To address these issues, the company aims to implement a scalable and automated system that integrates customer data, predicts potential buyers, and enhances decision-making for marketing strategies. By utilizing an MLOps pipeline, the company seeks to achieve seamless integration of data preprocessing, model development, deployment, and CI/CD practices for continuous improvement. This system will ensure efficient targeting of customers, timely updates to the predictive model, and adaptation to evolving customer behaviors, ultimately driving growth and customer satisfaction.

**Objective**

As an MLOps Engineer at "Visit with Us," your responsibility is to **design and deploy an MLOps pipeline on GitHub to automate the end-to-end workflow for predicting customer purchases**. The primary objective is to build a model that predicts whether a customer will purchase the newly introduced Wellness Tourism Package before contacting them. The pipeline will include data cleaning, preprocessing, transformation, model building, training, evaluation, and deployment, ensuring consistent performance and scalability. By leveraging GitHub Actions for CI/CD integration, the system will enable automated updates, streamline model deployment, and improve operational efficiency. This robust predictive solution will empower policymakers to make data-driven decisions, enhance marketing strategies, and effectively target potential customers, thereby driving customer acquisition and business growth.

**Data Description**

The dataset contains customer and interaction data that serve as key attributes for predicting the likelihood of purchasing the Wellness Tourism Package.
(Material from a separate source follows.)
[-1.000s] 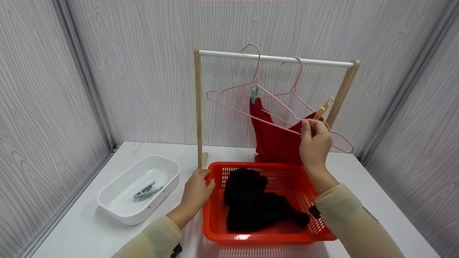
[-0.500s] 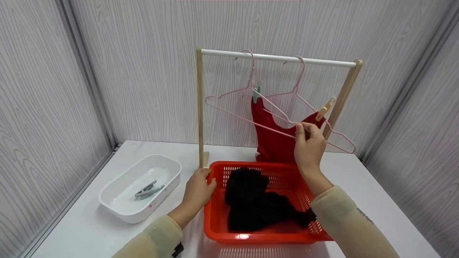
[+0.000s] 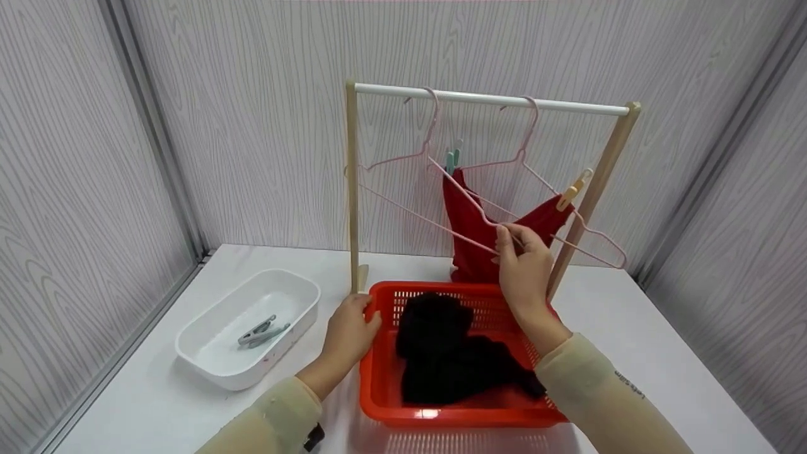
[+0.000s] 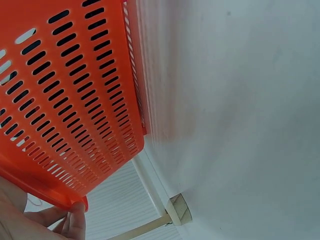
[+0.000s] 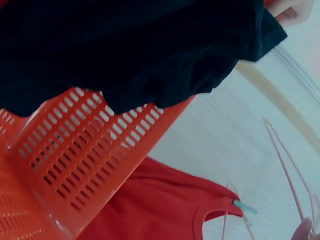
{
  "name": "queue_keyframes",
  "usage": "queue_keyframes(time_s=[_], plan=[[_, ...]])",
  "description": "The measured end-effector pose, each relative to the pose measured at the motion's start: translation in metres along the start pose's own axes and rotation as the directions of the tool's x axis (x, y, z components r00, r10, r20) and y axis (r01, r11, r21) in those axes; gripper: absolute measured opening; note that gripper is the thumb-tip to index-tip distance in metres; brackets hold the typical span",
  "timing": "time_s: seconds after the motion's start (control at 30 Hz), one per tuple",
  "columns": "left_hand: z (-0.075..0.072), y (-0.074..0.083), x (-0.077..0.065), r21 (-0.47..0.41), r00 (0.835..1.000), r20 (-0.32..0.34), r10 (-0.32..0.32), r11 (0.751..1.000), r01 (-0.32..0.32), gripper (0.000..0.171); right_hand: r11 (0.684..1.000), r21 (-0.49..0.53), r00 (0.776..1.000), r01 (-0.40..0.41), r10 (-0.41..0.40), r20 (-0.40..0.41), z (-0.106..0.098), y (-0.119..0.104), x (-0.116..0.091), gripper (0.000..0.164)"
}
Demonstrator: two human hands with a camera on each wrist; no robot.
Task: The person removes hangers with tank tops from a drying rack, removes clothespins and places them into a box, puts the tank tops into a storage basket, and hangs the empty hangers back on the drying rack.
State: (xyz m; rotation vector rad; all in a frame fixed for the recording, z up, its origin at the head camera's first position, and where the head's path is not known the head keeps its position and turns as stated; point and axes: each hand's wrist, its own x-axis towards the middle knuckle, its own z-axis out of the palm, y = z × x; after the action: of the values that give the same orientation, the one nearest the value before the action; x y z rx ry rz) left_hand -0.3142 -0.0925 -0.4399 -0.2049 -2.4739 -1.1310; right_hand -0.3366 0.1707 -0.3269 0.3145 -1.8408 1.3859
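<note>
My right hand (image 3: pixel 526 268) pinches the right end of a pink clothes hanger (image 3: pixel 435 120), whose hook sits over the white rod and whose body tilts down to the right. Behind it, a red garment (image 3: pixel 473 252) hangs from a second pink hanger (image 3: pixel 521 154), clipped by a green clothespin (image 3: pixel 450 161) and a yellow clothespin (image 3: pixel 572 192). My left hand (image 3: pixel 345 334) grips the back left corner of a red plastic basket (image 3: pixel 470 416); the left wrist view shows fingers (image 4: pixel 76 220) curled at its rim. Black clothing (image 3: pixel 441 359) lies in the basket.
The drying rack has a white rod (image 3: pixel 479 98) between two wooden posts, the left post (image 3: pixel 353 189) rising beside my left hand. A white tub (image 3: pixel 208 372) stands on the left of the white table, holding clothespins (image 3: pixel 260 333). Patterned walls enclose the table on three sides.
My right hand has moved left and slightly down with the front hanger, whose hook has shifted left along the rod. My left hand stays on the basket's corner.
</note>
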Motion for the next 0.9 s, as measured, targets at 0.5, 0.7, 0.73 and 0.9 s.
queue_keyframes(time_s=[0.5, 0.7, 0.73, 0.9], plan=[[-0.001, 0.003, 0.002, -0.007, 0.999, 0.025, -0.022, 1.0, 0.022, 0.031, 0.991, 0.1, 0.972, -0.094, 0.07, 0.223, 0.019, -0.021, -0.022, 0.022], [-0.002, 0.002, 0.001, -0.014, 0.999, 0.044, -0.032, 0.999, 0.033, 0.031, 0.991, 0.109, 0.958, -0.071, 0.038, 0.286, 0.024, -0.026, -0.03, 0.025], [-0.002, 0.002, 0.001, -0.013, 0.999, 0.044, -0.03, 0.999, 0.031, 0.031, 0.992, 0.108, 0.957, -0.064, 0.03, 0.29, 0.025, -0.026, -0.031, 0.025], [-0.003, 0.001, 0.0, -0.015, 0.999, 0.046, -0.026, 1.0, 0.026, 0.032, 0.991, 0.126, 0.95, -0.046, 0.004, 0.313, 0.03, -0.027, -0.035, 0.026]])
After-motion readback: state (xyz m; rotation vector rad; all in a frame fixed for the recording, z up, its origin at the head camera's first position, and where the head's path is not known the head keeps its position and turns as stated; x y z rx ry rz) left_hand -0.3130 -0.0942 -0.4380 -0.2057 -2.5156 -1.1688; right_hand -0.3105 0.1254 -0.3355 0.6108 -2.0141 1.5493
The detailed attributes are:


**Customer Details**

**CustomerID:** Unique identifier for each customer.

**ProdTaken:** Target variable indicating whether the customer has purchased a package (0: No, 1: Yes).
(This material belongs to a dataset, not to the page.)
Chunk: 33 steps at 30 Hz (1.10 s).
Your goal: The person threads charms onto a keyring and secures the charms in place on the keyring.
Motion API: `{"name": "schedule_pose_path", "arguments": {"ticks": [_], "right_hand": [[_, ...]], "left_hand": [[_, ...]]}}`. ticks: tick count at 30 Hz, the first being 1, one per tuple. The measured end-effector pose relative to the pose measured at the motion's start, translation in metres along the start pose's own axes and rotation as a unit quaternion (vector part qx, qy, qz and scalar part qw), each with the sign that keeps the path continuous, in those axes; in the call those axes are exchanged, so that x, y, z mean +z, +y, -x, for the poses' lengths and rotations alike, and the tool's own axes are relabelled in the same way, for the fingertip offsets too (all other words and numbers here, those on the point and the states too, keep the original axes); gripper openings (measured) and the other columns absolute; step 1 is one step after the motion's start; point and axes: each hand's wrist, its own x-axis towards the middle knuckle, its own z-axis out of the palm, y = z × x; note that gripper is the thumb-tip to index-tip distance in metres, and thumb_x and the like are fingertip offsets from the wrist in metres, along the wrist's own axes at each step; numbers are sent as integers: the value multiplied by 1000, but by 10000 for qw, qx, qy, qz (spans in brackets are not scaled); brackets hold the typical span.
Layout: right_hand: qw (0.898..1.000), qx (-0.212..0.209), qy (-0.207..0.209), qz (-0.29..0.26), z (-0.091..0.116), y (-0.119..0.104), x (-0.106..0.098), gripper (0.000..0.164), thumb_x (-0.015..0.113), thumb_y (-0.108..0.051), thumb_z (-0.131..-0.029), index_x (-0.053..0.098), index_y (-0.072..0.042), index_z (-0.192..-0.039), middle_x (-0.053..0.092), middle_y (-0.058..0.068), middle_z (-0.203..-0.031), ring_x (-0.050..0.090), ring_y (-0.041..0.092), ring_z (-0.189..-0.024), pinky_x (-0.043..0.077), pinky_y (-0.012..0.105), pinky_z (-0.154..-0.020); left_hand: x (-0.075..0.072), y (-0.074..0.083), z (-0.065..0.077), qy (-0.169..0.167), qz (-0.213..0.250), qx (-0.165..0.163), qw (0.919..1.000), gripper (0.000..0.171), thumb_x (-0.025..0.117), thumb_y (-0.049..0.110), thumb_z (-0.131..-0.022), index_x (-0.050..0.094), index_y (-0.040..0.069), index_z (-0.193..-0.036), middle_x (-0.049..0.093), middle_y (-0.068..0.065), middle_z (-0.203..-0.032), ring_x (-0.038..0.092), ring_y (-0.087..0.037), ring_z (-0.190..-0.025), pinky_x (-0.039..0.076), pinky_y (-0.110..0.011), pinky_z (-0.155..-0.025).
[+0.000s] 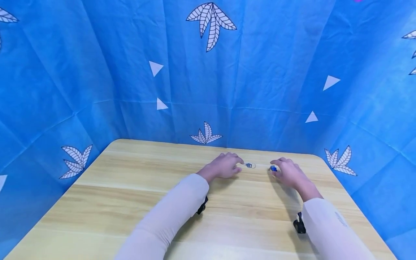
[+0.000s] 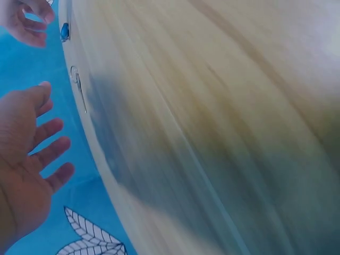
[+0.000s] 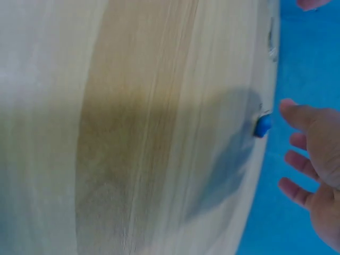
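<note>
Left hand: fingers loosely spread, holding nothing, just beside a ringed metal piece.
Ringed metal piece: lying on the wooden table, near its far edge, between the hands.
Right hand: fingers apart, gripping nothing, just beside a small blue item.
Small blue item: on the table, right of the metal piece.
Backdrop: blue cloth, white leaves and triangles.

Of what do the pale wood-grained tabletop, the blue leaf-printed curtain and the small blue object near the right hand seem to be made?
Pale wood-grained tabletop: wood or laminate, with slight sheen; its streaky grain could be printed.
Blue leaf-printed curtain: probably thin fabric, mostly matte, judging by soft creases.
Small blue object: perhaps plastic, from its saturated colour; too small to judge finish.
</note>
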Motion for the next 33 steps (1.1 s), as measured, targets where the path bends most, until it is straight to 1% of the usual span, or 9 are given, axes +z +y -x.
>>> {"name": "schedule_pose_path", "arguments": {"ticks": [4, 8, 11, 15, 18, 21, 24, 27, 33], "right_hand": [[9998, 148, -42, -125, -6, 6, 7, 42, 68, -16, -98, 61, 1, -136, 55, 32, -137, 48, 56, -126, 38, 73, -100], [9997, 221, -18, -112, -11, 10, 12, 43, 69, -20, -99, 62, -2, -137, 54, 30, -139, 44, 55, -128, 36, 73, -98], [9996, 245, -42, -126, -14, 13, 15, 42, 68, -20, -99, 62, -4, -137, 53, 29, -140, 41, 54, -129, 35, 73, -96], [9992, 307, -162, -213, -17, 16, 16, 39, 67, -20, -100, 64, -6, -136, 55, 27, -141, 41, 53, -131, 31, 77, -98], [9990, 301, -238, -238, -20, 18, 16, 35, 67, -20, -100, 67, -8, -132, 58, 25, -139, 44, 53, -131, 29, 80, -98], [9988, 313, -289, -240, -21, 21, 18, 31, 66, -22, -100, 71, -10, -129, 61, 22, -137, 46, 52, -130, 28, 82, -98], [9987, 299, -350, -227, -23, 22, 20, 27, 66, -21, -101, 72, -12, -126, 61, 21, -137, 47, 52, -130, 26, 83, -98], [9984, 352, -376, -224, -26, 23, 22, 24, 66, -18, -100, 73, -13, -123, 60, 22, -138, 46, 52, -130, 26, 83, -99], [9982, 427, -396, -152, -29, 23, 21, 17, 66, -16, -100, 74, -12, -114, 61, 22, -135, 48, 50, -126, 35, 75, -92]], "left_hand": [[6, 3, -12, -67, 259, -85, 9996, 38, 58, 33, -106, 61, 20, -142, 58, 1, -146, 47, -21, -140, 34, -52, -117], [12, 7, -21, -304, 452, -210, 9983, 43, 55, 36, -107, 56, 21, -147, 50, 0, -154, 39, -23, -146, 30, -52, -120], [15, 9, -25, -448, 596, -314, 9967, 44, 53, 37, -107, 54, 23, -149, 44, -1, -158, 34, -25, -148, 27, -53, -121], [18, 10, -31, -491, 776, -383, 9950, 44, 55, 36, -107, 53, 24, -149, 46, 0, -156, 37, -23, -146, 26, -52, -120], [20, 11, -35, -554, 767, -387, 9948, 45, 56, 35, -107, 52, 26, -150, 48, 1, -154, 39, -22, -144, 28, -53, -119], [21, 16, -41, -614, 695, -402, 9949, 44, 55, 34, -107, 53, 27, -150, 49, 1, -152, 40, -21, -142, 29, -52, -117], [22, 21, -45, -617, 608, -461, 9952, 41, 55, 33, -107, 55, 26, -147, 52, 1, -150, 42, -22, -141, 31, -51, -117], [23, 24, -49, -549, 520, -541, 9957, 38, 57, 32, -106, 60, 26, -144, 55, 3, -147, 45, -21, -139, 33, -49, -115], [25, 26, -56, -196, 477, -836, 9952, 26, 62, 26, -104, 73, 29, -128, 65, 16, -134, 51, -16, -134, 39, -42, -109]]}}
**Age:** Age of the customer.

**TypeofContact:** The method by which the customer was contacted (Company Invited or Self Inquiry).
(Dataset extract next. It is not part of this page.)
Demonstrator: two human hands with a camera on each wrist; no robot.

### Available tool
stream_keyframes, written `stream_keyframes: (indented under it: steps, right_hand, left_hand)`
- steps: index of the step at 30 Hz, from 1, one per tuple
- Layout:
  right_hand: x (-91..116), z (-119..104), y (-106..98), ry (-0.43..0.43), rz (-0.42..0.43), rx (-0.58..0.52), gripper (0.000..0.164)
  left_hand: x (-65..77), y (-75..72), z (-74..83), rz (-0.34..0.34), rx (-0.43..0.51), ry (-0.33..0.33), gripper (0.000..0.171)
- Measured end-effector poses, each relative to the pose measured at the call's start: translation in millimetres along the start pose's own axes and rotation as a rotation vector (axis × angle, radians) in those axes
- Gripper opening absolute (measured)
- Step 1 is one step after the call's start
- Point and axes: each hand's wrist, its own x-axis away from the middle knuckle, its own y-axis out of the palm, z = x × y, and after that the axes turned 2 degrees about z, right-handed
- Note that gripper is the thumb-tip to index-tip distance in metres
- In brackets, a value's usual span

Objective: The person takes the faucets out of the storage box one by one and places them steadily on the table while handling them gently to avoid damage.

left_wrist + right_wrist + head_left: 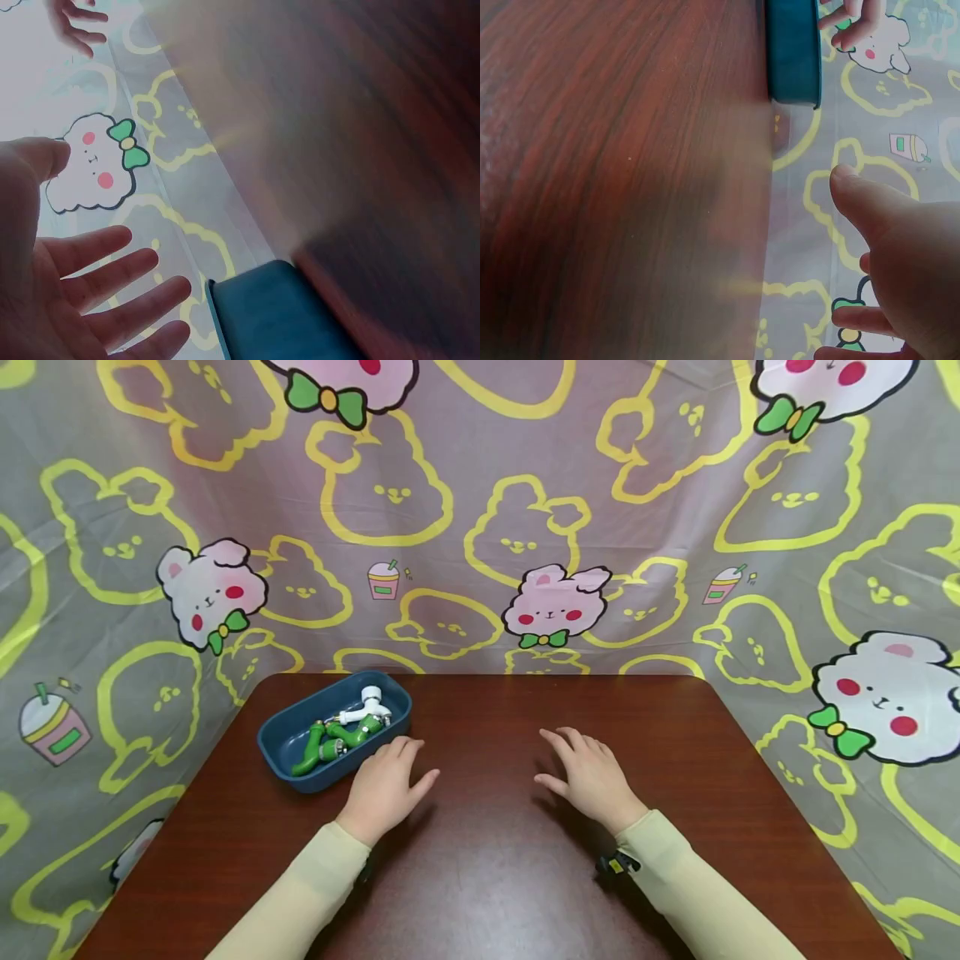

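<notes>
My left hand hovers just right of a dark blue oblong tub, fingers relaxed and apart, holding nothing. Inside the tub lie green pipe-like pieces with metal fittings, which look like taps, and a white one of similar shape. My right hand is held over the table to the right, its fingers loosely extended with nothing in them. In the left wrist view the tub's outer wall shows beyond the spread fingers. The right wrist view has the tub at the top, away from the thumb.
A brown wood-grain table spreads under both hands. Grey cloth printed with cartoon rabbits and yellow outlines hangs behind it and on both sides. A black strap device sits at the right wrist.
</notes>
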Motion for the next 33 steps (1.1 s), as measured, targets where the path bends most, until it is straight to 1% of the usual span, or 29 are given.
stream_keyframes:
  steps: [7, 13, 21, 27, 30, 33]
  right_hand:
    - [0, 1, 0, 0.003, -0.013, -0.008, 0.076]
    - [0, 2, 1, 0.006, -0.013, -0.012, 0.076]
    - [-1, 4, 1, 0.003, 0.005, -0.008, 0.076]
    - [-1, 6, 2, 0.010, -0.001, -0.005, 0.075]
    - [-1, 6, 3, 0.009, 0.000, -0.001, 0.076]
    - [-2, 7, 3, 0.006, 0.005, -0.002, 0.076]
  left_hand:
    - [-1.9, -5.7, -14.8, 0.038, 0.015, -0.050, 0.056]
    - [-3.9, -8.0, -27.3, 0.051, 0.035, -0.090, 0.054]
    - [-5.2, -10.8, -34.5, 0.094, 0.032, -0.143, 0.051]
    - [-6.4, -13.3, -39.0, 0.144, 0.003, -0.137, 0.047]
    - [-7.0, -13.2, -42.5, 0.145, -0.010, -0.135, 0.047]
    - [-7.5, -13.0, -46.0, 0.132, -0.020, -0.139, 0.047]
**CityTier:** The city category based on development, population, and living standards (Tier 1 > Tier 2 > Tier 3).

**Occupation:** Customer's occupation (e.g., Salaried, Freelancer).

**Gender:** Gender of the customer (Male, Female).

**NumberOfPersonVisiting:** Total number of people accompanying the customer on the trip.

**PreferredPropertyStar:** Preferred hotel rating by the customer.

**MaritalStatus:** Marital status of the customer (Single, Married, Divorced).

**NumberOfTrips:** Average number of trips the customer takes annually.

**Passport:** Whether the customer holds a valid passport (0: No, 1: Yes).

**OwnCar:** Whether the customer owns a car (0: No, 1: Yes).

**NumberOfChildrenVisiting:** Number of children below age 5 accompanying the customer.

**Designation:** Customer's designation in their current organization.

**MonthlyIncome:** Gross monthly income of the customer.

**Customer Interaction Data**

**PitchSatisfactionScore:** Score indicating the customer's satisfaction with the sales pitch.

**ProductPitched:** The type of product pitched to the customer.

**NumberOfFollowups:** Total number of follow-ups by the salesperson after the sales pitch.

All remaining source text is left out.